O esforço feito até aqui feito pelos deputados e senadores é tentar fazer com que as demandas por gastos caibam no Orçamento Geral da União sem qualquer preocupação em enfrentar as grandes despesas que tem crescimento vegetativo e verba garantida. A qualidade do gasto público é um assunto esquecido. Ninguém questiona a necessidade efetiva de concessão de incentivos fiscais da ordem de R$ 320 bilhões às empresas e grupo de interesse. O executivo e o legislativo nunca apresentaram uma avaliação seria sobre os recursos, por exemplo, destinado a décadas a Zona Franca de Manaus. Quais são os retorno sociais deste recurso doados pelo contribuinte. Há alguma contrapartida exigida pelas empresas em geração de empregos, cuidados com meio ambiente?

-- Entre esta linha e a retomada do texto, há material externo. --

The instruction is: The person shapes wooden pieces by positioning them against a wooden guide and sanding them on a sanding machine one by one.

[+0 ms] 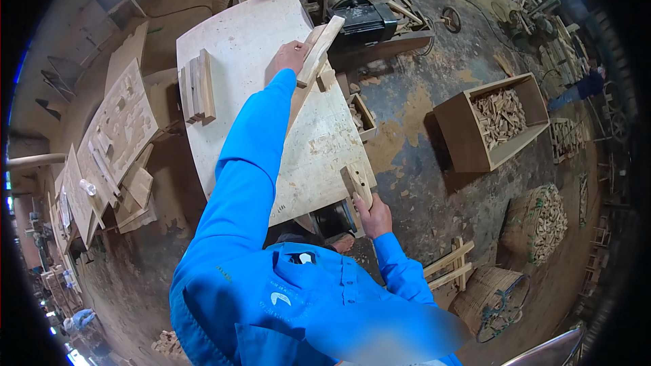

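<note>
My left arm reaches across a pale worktable (325,156). At its far end my left hand (290,56) is closed at the edge of a brownish wooden board (296,104); the arm and hand hide part of it. A lighter wooden strip (324,47) lies slantwise against this board, its tip jutting past the table's edge beside a black motor (363,22). At the table's near right corner, my right hand (375,217) grips a short wooden piece (359,188) with small dark holes. Several wooden pieces (197,86) stand side by side on the table's left.
A large wooden bin (461,137) of offcuts stands on the floor to the right. Woven baskets (522,227) and a small wooden frame (451,264) are nearer. Boards (119,122) lean at the left. Beside the table's right edge sits a small box (366,122). A person (583,88) is far right.
</note>
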`<action>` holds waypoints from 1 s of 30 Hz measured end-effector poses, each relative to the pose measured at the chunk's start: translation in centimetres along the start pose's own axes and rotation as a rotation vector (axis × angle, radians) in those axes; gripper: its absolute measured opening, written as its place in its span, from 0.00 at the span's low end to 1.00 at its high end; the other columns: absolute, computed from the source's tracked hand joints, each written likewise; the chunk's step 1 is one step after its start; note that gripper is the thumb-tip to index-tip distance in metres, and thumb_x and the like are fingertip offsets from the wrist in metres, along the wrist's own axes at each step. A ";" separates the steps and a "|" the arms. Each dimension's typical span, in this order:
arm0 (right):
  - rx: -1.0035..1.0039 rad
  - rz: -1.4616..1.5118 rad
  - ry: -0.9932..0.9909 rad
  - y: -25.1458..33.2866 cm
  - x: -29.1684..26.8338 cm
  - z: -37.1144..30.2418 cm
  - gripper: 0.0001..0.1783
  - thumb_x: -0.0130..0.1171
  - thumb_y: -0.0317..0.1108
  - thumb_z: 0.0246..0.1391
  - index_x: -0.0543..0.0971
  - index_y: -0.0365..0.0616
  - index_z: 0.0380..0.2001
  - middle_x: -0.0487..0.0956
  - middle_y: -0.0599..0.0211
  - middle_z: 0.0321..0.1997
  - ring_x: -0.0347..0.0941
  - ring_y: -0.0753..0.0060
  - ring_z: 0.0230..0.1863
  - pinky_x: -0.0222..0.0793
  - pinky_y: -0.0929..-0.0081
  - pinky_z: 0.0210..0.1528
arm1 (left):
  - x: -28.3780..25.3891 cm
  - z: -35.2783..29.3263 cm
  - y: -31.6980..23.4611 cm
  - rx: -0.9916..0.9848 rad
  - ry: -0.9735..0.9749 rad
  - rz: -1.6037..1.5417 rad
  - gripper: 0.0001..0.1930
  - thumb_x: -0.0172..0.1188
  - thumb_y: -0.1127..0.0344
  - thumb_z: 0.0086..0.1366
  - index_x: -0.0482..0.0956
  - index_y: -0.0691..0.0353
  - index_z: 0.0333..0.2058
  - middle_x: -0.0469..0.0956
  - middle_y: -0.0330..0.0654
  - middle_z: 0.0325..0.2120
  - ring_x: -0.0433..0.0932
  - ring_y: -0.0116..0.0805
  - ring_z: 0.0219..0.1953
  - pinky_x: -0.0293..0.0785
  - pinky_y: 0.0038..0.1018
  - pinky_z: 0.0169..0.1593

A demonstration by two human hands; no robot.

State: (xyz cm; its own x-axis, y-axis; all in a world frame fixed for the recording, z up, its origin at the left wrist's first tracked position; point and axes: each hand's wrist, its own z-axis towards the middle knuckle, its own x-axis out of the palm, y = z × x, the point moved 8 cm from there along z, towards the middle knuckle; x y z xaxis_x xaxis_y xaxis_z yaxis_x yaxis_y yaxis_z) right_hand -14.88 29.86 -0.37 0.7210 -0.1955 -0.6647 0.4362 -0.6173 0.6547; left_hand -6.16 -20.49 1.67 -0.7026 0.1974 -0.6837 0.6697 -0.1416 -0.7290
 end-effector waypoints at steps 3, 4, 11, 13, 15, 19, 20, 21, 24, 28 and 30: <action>-0.011 -0.024 -0.008 1.4 0.0 1.4 0.31 0.59 0.59 0.66 0.79 0.35 0.39 0.84 0.37 0.34 0.82 0.32 0.41 0.75 0.45 0.43 | -0.1 2.3 0.9 0.028 -0.071 0.037 0.18 0.64 0.49 0.69 0.88 0.53 0.48 0.87 0.49 0.45 0.85 0.48 0.47 0.78 0.41 0.53; -0.017 -0.033 -0.007 1.9 0.0 1.9 0.31 0.59 0.59 0.66 0.79 0.35 0.39 0.84 0.37 0.34 0.82 0.32 0.41 0.75 0.45 0.43 | -0.2 3.2 1.4 0.022 -0.077 0.030 0.18 0.64 0.49 0.69 0.88 0.53 0.48 0.87 0.49 0.45 0.85 0.48 0.47 0.78 0.41 0.53; 0.030 0.027 0.003 4.7 -0.2 4.2 0.31 0.59 0.59 0.65 0.79 0.34 0.36 0.83 0.38 0.33 0.82 0.34 0.39 0.74 0.48 0.41 | -0.7 5.3 0.7 0.001 -0.093 0.029 0.18 0.62 0.47 0.69 0.88 0.50 0.48 0.84 0.49 0.50 0.81 0.51 0.54 0.75 0.42 0.59; 0.054 0.033 0.012 5.1 -0.2 4.5 0.31 0.59 0.59 0.65 0.79 0.34 0.36 0.83 0.38 0.33 0.82 0.34 0.38 0.74 0.48 0.41 | -1.0 5.5 0.4 -0.004 -0.090 0.033 0.18 0.62 0.47 0.69 0.88 0.50 0.48 0.83 0.50 0.51 0.80 0.51 0.56 0.74 0.42 0.60; 0.096 0.039 0.011 5.6 -0.4 4.4 0.31 0.59 0.59 0.65 0.80 0.35 0.37 0.83 0.38 0.32 0.82 0.36 0.38 0.73 0.48 0.41 | -1.0 5.1 -0.3 -0.047 -0.033 0.057 0.17 0.61 0.48 0.70 0.88 0.49 0.49 0.81 0.51 0.53 0.78 0.51 0.58 0.73 0.41 0.62; 0.064 0.024 -0.029 5.3 -0.5 4.1 0.31 0.59 0.59 0.65 0.80 0.35 0.37 0.83 0.38 0.32 0.82 0.36 0.38 0.73 0.48 0.41 | -0.2 6.4 0.9 0.024 -0.060 0.053 0.18 0.61 0.48 0.70 0.88 0.50 0.48 0.82 0.53 0.52 0.79 0.52 0.57 0.74 0.42 0.61; 0.030 0.016 -0.052 5.4 -0.8 4.1 0.32 0.59 0.61 0.65 0.80 0.36 0.36 0.83 0.44 0.29 0.83 0.40 0.35 0.75 0.50 0.40 | 0.0 6.4 1.0 0.032 -0.062 0.042 0.18 0.61 0.48 0.70 0.88 0.50 0.48 0.83 0.53 0.51 0.80 0.52 0.56 0.74 0.43 0.60; -0.005 0.009 -0.076 5.4 -1.0 3.9 0.33 0.59 0.63 0.64 0.81 0.37 0.36 0.84 0.49 0.26 0.84 0.44 0.32 0.76 0.51 0.39 | 0.2 6.3 1.0 0.040 -0.064 0.032 0.18 0.61 0.48 0.70 0.88 0.51 0.49 0.83 0.53 0.51 0.80 0.53 0.55 0.75 0.43 0.60; -0.003 0.038 -0.055 4.9 -1.2 3.0 0.32 0.59 0.63 0.64 0.80 0.37 0.35 0.84 0.49 0.26 0.84 0.44 0.32 0.76 0.51 0.38 | 0.3 5.9 1.6 0.056 -0.045 0.023 0.19 0.60 0.48 0.70 0.88 0.52 0.50 0.84 0.53 0.50 0.81 0.54 0.54 0.76 0.44 0.58; -0.001 0.020 -0.047 3.0 -1.1 1.7 0.31 0.59 0.61 0.64 0.79 0.37 0.35 0.84 0.46 0.28 0.83 0.39 0.34 0.74 0.48 0.38 | 0.1 3.1 0.9 0.058 -0.076 0.062 0.20 0.59 0.47 0.71 0.87 0.51 0.51 0.84 0.53 0.50 0.81 0.54 0.55 0.76 0.45 0.59; -0.001 0.007 -0.071 1.6 -1.1 0.8 0.31 0.59 0.61 0.64 0.79 0.37 0.35 0.84 0.44 0.29 0.83 0.37 0.36 0.74 0.46 0.39 | 0.6 0.8 -0.3 0.001 0.037 0.079 0.21 0.57 0.46 0.72 0.86 0.49 0.55 0.82 0.52 0.53 0.80 0.52 0.57 0.75 0.44 0.61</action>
State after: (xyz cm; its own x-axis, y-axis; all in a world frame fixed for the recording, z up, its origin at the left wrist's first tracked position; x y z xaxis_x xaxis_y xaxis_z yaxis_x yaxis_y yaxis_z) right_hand -15.42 28.48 1.15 0.6842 -0.2537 -0.6838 0.4315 -0.6150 0.6599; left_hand -6.94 -21.08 1.48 -0.6381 0.2218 -0.7373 0.7223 -0.1593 -0.6730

O ministério do Planejamento, que virou secretaria na administração de Paulo Guedes, tinha sua criação justificada para planejar e avaliar a eficiência e eficácia do gasto público. A prioridade dos investimentos ao fim e ao cabo é definida por quem ter mais força política dentro do Parlamento. Neste momento em que milhares de obras do antigo PAC (Programa de Aceleração do Crescimento) estão inacabadas por falta de recursos, deputados e senadores apresentam projetos para novas obras, sem qualquer preocupação com desperdício do dinheiro do cidadão.
A qualidade do gasto público é uma necessidade para contribuir com a atividade produtiva, assim como o ajuste na máquina administrativa pode aliviar a atual carga tributária que recai nas costas dos brasileiros. O governo, por exemplo, precisa destinar mais recursos para ciência, tecnologia e educação a fim de contribuir com a formação de uma mão de obra mais qualificada. Com o tempo isto contribuirá para ganhos de produtividade do setor produtivo, que resultará em um crescimento econômico sustentável.
Já a melhoria da qualidade com a alocação de recursos na máquina pública não deveria ser em prejuízo aos serviços prestados ao cidadão, mas sim na eficiência de gestão. A administração pública deveria adotar metas de desempenho e eficiência para todas os seus órgãos e servidores. Nada disso é novo. Apenas vem sendo deixado de lado, como todas as normas e regras da Lei de Responsabilidade Fiscal (LRF), que se tivessem sido observadas o Brasil não teria esta grave crise fiscal.